**What this task involves**: Please state how many lines in the records contain the string "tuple", with no words besides the number.

┌─ Listed entries

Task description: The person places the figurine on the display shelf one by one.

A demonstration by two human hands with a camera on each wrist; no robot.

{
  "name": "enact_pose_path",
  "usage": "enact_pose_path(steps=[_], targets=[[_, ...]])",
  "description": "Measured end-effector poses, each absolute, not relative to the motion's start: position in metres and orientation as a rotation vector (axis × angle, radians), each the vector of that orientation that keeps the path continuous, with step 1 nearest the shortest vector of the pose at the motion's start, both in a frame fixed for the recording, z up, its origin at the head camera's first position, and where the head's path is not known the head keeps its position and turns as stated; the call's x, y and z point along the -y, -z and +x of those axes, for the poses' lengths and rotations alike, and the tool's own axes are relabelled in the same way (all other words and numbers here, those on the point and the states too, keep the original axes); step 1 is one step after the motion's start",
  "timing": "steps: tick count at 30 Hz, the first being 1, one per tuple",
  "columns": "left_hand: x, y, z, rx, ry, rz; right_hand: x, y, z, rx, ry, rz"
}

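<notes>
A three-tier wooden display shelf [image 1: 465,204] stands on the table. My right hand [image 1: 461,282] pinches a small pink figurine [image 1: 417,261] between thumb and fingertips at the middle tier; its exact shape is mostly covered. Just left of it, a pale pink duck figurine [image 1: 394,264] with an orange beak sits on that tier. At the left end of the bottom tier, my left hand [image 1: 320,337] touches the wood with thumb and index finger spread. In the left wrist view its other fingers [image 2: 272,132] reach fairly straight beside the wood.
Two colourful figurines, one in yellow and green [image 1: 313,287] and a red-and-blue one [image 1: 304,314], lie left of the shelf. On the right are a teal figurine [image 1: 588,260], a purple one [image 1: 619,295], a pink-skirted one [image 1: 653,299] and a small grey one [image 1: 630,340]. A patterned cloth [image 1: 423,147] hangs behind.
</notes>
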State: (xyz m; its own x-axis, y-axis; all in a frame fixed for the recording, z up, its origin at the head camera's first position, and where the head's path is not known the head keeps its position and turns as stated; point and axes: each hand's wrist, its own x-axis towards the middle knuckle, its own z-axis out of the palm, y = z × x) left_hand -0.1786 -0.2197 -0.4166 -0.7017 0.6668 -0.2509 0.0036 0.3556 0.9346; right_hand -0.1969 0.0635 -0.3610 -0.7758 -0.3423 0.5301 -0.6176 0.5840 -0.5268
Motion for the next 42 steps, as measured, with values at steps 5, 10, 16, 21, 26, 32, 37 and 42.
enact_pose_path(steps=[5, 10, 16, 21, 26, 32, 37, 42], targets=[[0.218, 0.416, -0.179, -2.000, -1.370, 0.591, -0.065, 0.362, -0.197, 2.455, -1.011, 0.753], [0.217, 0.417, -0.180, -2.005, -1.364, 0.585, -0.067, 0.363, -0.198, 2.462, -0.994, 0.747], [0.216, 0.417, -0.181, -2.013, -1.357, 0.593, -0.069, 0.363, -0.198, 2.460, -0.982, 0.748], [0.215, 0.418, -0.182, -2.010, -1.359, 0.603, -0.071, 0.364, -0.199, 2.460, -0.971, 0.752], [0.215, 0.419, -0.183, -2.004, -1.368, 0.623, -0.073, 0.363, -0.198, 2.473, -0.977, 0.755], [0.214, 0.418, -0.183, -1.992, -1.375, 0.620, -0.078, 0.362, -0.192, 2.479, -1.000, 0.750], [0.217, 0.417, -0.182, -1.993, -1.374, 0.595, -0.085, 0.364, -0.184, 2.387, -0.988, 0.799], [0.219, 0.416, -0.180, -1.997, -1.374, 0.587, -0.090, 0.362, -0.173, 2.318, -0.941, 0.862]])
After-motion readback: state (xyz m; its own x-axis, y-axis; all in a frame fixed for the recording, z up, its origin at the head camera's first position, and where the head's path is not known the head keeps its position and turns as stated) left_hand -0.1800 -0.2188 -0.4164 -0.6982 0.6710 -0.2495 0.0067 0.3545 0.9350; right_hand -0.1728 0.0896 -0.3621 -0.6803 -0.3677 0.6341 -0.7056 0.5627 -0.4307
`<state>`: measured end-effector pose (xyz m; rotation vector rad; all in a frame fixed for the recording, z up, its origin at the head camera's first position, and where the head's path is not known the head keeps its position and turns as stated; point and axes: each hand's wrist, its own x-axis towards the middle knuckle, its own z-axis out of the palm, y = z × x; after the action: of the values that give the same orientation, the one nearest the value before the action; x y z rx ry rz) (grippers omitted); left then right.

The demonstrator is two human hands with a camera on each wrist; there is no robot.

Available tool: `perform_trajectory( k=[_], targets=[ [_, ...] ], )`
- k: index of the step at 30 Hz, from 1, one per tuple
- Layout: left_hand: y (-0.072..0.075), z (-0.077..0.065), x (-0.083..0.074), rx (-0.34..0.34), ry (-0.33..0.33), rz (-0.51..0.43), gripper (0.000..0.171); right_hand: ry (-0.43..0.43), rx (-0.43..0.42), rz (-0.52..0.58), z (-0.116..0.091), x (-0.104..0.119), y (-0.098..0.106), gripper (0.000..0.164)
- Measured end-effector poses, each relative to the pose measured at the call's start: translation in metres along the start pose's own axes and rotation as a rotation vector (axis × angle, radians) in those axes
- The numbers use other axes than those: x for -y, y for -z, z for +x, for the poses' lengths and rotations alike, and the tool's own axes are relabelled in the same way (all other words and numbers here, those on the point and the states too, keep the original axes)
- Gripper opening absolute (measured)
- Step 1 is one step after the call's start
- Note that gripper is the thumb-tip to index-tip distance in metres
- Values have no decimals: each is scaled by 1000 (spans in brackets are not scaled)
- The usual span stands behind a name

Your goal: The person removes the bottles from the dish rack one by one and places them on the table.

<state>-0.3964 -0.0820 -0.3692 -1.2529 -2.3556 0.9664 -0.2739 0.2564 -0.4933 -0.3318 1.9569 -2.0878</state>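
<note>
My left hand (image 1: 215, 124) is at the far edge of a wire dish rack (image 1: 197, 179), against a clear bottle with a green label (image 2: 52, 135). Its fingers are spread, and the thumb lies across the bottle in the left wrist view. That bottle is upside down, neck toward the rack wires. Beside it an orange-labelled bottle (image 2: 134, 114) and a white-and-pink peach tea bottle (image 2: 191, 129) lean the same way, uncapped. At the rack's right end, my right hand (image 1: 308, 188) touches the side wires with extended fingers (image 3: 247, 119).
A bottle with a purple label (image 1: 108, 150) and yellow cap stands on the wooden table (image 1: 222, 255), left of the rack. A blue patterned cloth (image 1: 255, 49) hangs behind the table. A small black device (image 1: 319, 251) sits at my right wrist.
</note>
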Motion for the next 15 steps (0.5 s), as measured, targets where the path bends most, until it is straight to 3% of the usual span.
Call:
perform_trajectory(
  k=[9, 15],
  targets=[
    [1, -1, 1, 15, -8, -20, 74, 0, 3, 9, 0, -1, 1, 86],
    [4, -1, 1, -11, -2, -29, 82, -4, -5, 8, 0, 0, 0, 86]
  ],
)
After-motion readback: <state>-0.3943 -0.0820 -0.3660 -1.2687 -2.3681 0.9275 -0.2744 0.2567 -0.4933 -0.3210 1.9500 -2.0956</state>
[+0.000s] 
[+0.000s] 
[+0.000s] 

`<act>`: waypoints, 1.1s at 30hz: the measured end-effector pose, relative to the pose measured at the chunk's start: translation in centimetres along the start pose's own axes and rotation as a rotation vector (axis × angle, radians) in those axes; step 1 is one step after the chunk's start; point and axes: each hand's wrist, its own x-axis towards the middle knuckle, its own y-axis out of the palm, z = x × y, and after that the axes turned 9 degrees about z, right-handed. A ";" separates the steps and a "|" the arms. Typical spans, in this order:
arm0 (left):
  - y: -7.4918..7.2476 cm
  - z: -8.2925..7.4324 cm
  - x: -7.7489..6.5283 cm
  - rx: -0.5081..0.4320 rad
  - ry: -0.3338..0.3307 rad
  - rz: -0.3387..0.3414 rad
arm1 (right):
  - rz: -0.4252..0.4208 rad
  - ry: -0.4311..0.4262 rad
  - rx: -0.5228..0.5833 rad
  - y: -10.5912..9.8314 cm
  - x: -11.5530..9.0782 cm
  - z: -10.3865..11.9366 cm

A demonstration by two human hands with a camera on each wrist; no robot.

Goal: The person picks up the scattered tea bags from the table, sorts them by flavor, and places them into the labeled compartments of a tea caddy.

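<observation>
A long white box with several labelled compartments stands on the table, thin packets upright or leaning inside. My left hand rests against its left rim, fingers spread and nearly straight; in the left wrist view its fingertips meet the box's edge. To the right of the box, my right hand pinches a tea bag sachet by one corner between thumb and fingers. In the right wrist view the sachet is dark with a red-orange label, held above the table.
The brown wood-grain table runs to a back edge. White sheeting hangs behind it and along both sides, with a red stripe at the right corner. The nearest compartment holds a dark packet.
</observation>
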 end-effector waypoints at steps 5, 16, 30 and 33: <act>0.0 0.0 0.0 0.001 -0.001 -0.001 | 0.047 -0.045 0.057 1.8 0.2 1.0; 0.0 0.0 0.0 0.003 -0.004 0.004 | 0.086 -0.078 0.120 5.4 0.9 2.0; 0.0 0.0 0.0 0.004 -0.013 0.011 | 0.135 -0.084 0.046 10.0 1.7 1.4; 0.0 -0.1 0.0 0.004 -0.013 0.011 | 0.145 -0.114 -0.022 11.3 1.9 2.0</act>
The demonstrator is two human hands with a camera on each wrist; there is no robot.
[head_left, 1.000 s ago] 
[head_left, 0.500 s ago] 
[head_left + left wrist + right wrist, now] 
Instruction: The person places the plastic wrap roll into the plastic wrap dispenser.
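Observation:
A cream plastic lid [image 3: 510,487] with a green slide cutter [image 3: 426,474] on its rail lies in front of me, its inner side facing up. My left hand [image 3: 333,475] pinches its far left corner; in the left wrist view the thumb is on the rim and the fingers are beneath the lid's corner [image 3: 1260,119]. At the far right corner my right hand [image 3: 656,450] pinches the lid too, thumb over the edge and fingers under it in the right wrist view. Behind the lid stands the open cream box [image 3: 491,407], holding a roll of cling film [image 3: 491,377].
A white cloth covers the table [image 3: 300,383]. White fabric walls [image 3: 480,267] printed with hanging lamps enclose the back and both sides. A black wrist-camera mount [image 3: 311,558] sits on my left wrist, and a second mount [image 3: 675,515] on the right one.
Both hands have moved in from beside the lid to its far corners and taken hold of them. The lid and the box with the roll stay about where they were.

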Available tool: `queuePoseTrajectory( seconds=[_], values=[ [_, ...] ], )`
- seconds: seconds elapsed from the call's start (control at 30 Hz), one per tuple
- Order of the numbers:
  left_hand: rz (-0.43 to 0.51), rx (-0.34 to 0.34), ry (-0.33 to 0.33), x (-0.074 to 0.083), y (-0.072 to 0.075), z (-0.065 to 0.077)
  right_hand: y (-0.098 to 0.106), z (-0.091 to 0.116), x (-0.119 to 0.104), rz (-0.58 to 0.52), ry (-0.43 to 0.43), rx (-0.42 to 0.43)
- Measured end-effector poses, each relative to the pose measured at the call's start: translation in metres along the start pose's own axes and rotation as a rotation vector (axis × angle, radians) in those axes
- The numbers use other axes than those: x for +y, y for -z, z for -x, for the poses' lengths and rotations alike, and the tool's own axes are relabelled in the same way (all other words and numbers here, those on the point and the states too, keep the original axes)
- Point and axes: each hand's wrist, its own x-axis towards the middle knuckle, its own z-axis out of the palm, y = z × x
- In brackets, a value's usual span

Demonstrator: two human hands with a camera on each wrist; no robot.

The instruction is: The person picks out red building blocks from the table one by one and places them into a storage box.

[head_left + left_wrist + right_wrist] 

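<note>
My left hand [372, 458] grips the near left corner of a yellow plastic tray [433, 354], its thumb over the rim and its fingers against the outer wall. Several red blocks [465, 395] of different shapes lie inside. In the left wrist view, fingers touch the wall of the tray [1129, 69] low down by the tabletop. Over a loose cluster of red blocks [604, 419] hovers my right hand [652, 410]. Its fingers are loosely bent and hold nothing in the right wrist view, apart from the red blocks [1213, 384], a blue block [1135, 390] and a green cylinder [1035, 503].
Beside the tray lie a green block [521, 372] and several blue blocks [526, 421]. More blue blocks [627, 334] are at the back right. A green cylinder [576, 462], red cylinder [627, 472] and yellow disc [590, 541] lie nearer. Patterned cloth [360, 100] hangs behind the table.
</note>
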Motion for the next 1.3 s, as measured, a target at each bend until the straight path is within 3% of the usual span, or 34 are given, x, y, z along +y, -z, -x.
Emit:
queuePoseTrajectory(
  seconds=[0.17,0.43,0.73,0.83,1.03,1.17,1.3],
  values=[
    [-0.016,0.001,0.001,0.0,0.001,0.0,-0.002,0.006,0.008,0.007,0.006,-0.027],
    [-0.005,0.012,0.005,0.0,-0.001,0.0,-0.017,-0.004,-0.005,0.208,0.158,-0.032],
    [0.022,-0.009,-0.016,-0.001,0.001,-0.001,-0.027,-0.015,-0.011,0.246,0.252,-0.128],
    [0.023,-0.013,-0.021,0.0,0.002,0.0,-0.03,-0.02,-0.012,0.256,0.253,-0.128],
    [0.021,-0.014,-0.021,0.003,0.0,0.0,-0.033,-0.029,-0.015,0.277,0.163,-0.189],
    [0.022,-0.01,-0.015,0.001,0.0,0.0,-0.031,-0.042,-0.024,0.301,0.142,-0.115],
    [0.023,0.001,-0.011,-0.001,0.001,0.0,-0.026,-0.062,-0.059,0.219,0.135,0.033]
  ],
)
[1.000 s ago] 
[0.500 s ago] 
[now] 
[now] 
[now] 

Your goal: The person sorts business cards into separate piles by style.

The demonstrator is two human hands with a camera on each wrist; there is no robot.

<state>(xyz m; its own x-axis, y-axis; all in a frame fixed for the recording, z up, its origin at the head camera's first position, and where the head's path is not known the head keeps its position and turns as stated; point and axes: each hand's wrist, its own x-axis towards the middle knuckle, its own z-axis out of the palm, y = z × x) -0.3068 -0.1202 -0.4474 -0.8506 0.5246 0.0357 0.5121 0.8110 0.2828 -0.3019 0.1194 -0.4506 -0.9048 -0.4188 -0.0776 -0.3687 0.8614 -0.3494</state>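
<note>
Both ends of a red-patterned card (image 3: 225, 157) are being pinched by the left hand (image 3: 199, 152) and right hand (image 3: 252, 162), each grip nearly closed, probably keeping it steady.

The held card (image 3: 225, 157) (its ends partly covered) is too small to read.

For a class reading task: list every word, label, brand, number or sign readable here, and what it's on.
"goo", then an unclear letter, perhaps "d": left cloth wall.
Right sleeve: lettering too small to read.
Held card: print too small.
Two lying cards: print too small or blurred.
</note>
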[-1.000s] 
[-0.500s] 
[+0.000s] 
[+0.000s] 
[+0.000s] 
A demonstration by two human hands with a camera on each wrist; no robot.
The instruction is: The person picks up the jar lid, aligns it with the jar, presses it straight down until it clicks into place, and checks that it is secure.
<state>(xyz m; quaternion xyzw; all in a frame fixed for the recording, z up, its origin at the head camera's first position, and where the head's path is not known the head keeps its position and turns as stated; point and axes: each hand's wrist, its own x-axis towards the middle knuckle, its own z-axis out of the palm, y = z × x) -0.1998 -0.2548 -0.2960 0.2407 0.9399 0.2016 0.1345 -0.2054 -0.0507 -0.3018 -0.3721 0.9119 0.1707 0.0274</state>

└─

**Written solution**: 3